How will this problem be addressed by the Consort-AI and Spirit-AI steering group?

The CAISAI steering group have designed an international project to develop AI extensions to the existing CONSORT and SPIRIT checklists and guidance documents, which will focus specifically on clinical trials in which the intervention includes a machine learning or other AI component. Using the EQUATOR (Enhancing Quality and Transparency of Health Research) Network methodological framework for guideline development [3], the extensions will be produced in 4 stages: initial generation of additional items, two phases of Delphi participation, and a final consensus meeting to vote on the most accepted additions. Our initiative is complementary to the efforts of others working on reporting standards, such as the TRIPOD-ML (TRIPOD, Transparent Reporting of a Multivariable Prediction Model for Individual Prognosis or Diagnosis) initiative of Collins and Moons, which seeks to improve the reporting of machine-learning-driven predictive model development and validation [4].

Are you going to involve all the relevant stakeholders in the consensus process?
In a consensus project like the CONSORT and SPIRIT AI extensions, the integrity of its output is directly related to the breadth of stakeholders who can contribute to the project. The CONSORT-AI and SPIRIT-AI steering group has given serious and lengthy consideration to ensure that representatives from all identified stakeholder groups, and from a range of nations, are involved in initial item generation, as well as the Delphi stages and final consensus meeting. We can confirm that individuals from the following stakeholder groups have already contributed or agreed to take part (listed in no particular order): patient representatives, policy–makers (government bodies, medical bodies and research institutes), regulatory bodies, medical journals, AI developers and industry, methodologists, statisticians, trialists, AI standardisation groups, clinicians from a range of specialties, AI health research institutes, computational scientists, machine learning scientists, clinical/health informatics specialists, ethicists and research funding bodies.

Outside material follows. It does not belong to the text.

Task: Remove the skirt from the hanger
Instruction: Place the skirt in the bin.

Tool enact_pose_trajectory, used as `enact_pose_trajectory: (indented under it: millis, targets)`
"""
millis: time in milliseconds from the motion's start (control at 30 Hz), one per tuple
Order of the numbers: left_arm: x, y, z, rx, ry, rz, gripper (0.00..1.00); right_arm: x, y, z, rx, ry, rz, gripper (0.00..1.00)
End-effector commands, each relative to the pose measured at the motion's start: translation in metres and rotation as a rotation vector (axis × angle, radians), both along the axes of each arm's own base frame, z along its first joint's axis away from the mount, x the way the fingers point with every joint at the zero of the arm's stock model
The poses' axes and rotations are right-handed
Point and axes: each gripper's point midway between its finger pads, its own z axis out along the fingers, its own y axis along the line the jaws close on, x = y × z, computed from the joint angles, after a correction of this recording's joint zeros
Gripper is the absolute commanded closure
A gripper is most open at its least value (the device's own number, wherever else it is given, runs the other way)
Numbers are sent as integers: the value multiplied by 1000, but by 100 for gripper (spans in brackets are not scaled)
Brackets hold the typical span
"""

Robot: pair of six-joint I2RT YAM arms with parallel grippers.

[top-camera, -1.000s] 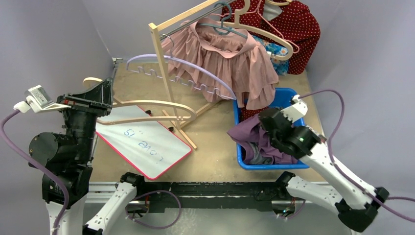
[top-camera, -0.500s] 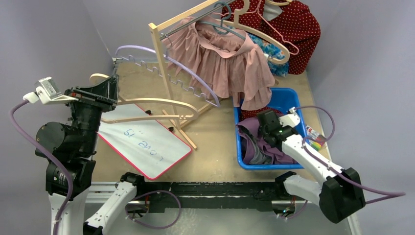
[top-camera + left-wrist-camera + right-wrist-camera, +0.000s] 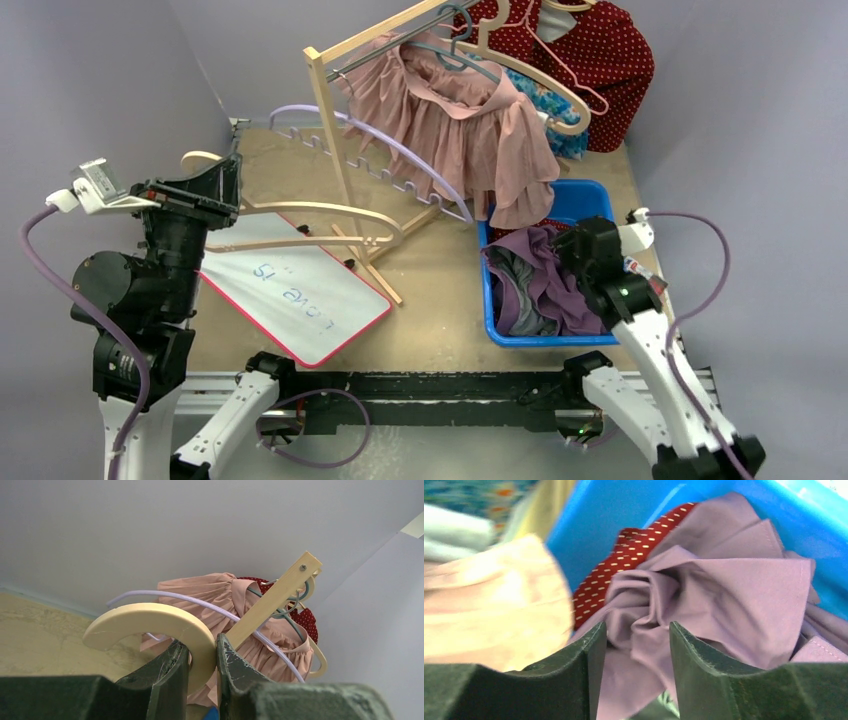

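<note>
Lying crumpled: purple skirt (image 3: pixel 550 285), heaped in the blue bin (image 3: pixel 590 195), off any hanger; at 4 o'clock on the table (image 3: pixel 440 290) seen from above.
Bin contents: beside the skirt, a strip of red dotted cloth (image 3: pixel 634 560), at the skirt's 11 o'clock in the right wrist view.
Right claw (image 3: pixel 578 262): poised over the bin's 3 o'clock side, fingers (image 3: pixel 574 680) parted to a middling gap, not clamped on the skirt; folds just beyond the gap, contact unclear.
Left claw (image 3: pixel 225 185): at 9 o'clock, raised off the table, pinched narrow on the hook of a wooden hanger (image 3: pixel 320 212), bare of clothing, well apart from the skirt.
Lilac hanger (image 3: pixel 385 147): notched, bare, slanting across the rack post between wooden hanger and bin.
Rack (image 3: pixel 325 100): wooden, at 12 o'clock, carrying a pink skirt (image 3: pixel 470 130) on a hanger, hem near the bin's far rim.
Whiteboard (image 3: pixel 290 295): red-edged, flat at 7 o'clock, partly beneath the wooden hanger in the top view.
Red spotted garment (image 3: pixel 600 50): behind the rack, at 1 o'clock.
</note>
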Motion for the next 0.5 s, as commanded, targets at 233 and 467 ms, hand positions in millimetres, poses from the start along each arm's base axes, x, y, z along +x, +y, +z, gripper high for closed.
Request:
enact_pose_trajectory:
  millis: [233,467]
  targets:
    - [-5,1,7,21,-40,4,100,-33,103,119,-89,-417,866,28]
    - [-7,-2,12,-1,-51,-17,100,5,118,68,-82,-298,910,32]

Why do you consider so important the role of medical journals’ editors?

Any guidance document will only be successful if it is visible and can be easily applied to all relevant evaluations. Medical journals, represented by their editors, therefore play a critical role in the success of reporting and methods guidelines. They achieve this in two ways: 1) by participating in the generation and discussion of new CONSORT and SPIRIT items, journal editors allow us to incorporate the unique perspective of those experienced in seeing across the breadth of submitted and published AI research, as well as extensive experience in implementing existing checklists with authors. 2) medical journals play a substantive role in disseminating and publicising the existence of reporting guidelines and checklists, ensuring that authors around the globe see the checklists, as well as requesting submitting authors to use the checklists.

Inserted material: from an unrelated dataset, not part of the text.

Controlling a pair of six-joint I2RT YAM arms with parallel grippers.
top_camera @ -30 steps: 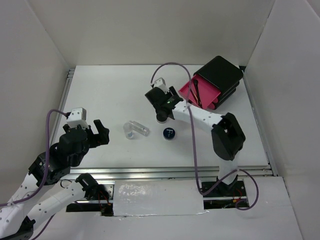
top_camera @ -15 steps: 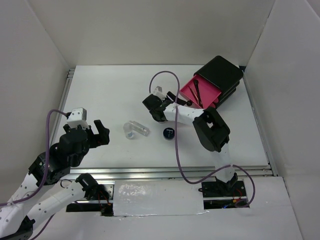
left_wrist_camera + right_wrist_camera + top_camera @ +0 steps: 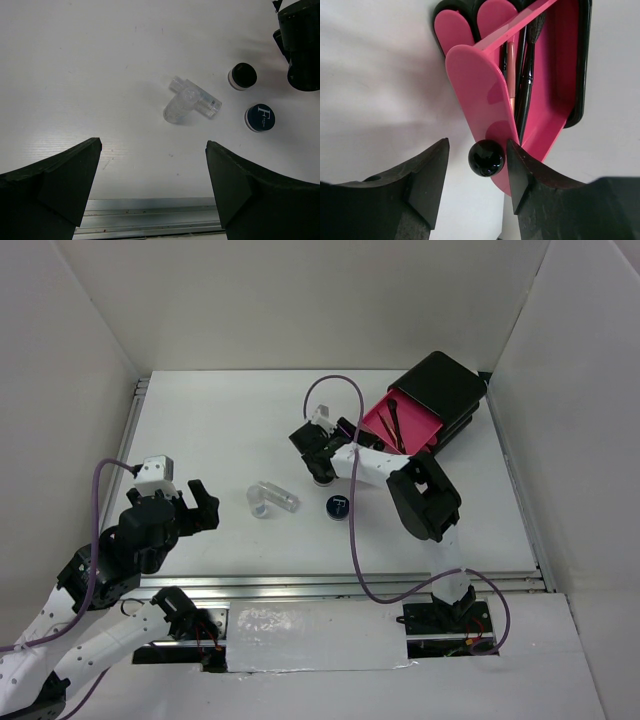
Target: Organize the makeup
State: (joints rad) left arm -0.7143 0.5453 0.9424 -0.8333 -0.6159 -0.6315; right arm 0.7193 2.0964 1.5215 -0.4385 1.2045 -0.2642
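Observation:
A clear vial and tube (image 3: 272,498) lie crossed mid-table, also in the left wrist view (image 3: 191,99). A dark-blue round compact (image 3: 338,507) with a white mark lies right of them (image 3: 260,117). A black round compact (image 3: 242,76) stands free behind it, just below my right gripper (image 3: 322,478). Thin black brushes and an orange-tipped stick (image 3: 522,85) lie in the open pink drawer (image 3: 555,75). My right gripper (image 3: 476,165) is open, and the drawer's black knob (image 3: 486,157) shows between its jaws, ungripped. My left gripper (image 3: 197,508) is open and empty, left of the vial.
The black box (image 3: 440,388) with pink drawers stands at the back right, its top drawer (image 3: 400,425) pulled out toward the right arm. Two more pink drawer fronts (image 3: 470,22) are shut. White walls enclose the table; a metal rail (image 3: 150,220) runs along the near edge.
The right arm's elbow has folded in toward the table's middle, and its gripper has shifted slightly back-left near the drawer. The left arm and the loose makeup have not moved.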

Do you expect the guidance will have an impact on the FDA regulatory process?
As important stakeholders in the evaluation of healthcare interventions, we are engaging with several international regulatory bodies as part of the consensus process for producing the CONSORT-AI and SPIRIT-AI checklists. Changing or influencing current regulatory processes are not within the remit of this project. Instead, our central aim is to improve the reporting and design of trials used to evaluate the effectiveness of AI healthcare interventions, so that regulatory and health technology assessment bodies have access to an evidence–base of sufficient quality to facilitate the introduction of effective AI interventions into healthcare.


[1] Liu X, Faes L, Kale AU, et al. A comparison of deep learning performance against health-care professionals in detecting diseases from medical imaging: a systematic review and meta-analysis. Lancet Digital Health 2019;1:e271-97.
[2] Consort-AI and Spirit-AI steering group. Reporting guidelines for clinical trials evaluating artificial intelligence interventions are needed. Nature Medicine 2019, Sep 24.
[3] EQUATOR Network. Reporting guidelines under development. (EQUATOR Network, accessed 4 August 2019);
[4] Collins GS, Moons KGM. Reporting of artificial intelligence prediction models. Lancet 2019;393:1577-9 (2019).